> _INPUT DATA_:
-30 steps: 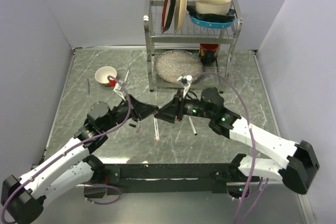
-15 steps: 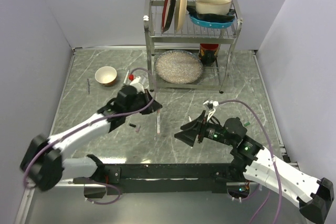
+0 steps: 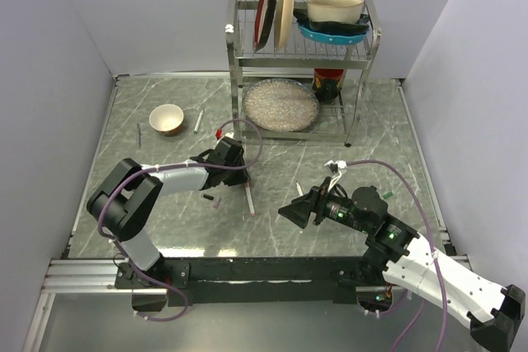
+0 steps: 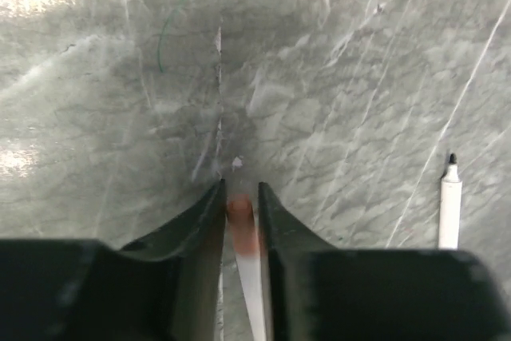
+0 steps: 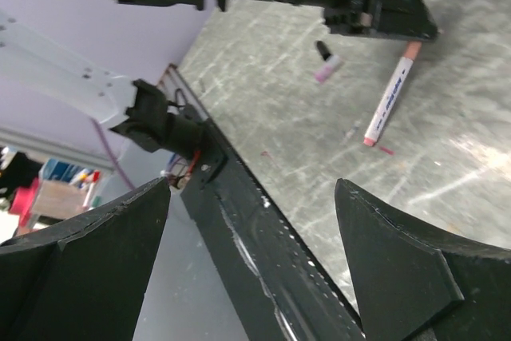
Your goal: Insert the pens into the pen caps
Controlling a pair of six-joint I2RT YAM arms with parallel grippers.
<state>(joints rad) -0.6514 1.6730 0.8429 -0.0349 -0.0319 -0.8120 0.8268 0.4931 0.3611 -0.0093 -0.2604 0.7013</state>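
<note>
Left pincer [image 4: 240, 188]: clenched around the reddish end of a white pen [image 3: 248, 197] that lies flat on the marble surface [image 3: 124, 138].
Right pincer [image 5: 251, 197]: spread wide, empty, above the surface.
Pen cap [image 5: 326, 65]: loose, near the pen.

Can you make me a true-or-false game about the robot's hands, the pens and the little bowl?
1. The left gripper has a pen between its fingers. True.
2. The right gripper is holding a pen. False: it is wide open with nothing in it.
3. The little bowl sits inside the dish rack. False: it stands on the table, to the left of the rack.
4. A small cap lies on the table close to that pen. True.
</note>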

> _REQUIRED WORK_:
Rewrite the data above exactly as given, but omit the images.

> _RESPONSE FOR THIS EXERCISE_:
-30 steps: 
-15 steps: 
+0 steps: 
+0 steps: 
+0 steps: 
Your goal: Insert the pens into the pen caps
Controlling a pair of six-joint I2RT YAM arms with parallel grippers.
<state>(joints rad) -0.6514 1.6730 0.8429 -0.0349 -0.0319 -0.8120 0.8268 0.4931 0.3611 -0.0093 -0.2604 0.7013</state>
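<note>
Left pincer [image 4: 240, 188]: clenched around the reddish end of a white pen [image 3: 248, 197] that lies flat on the marble surface [image 3: 124, 138].
Right pincer [image 5: 251, 197]: spread wide, empty, above the surface.
Pen cap [image 5: 326, 65]: loose, near the pen.

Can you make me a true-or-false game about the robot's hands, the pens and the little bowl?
1. The left gripper has a pen between its fingers. True.
2. The right gripper is holding a pen. False: it is wide open with nothing in it.
3. The little bowl sits inside the dish rack. False: it stands on the table, to the left of the rack.
4. A small cap lies on the table close to that pen. True.
</note>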

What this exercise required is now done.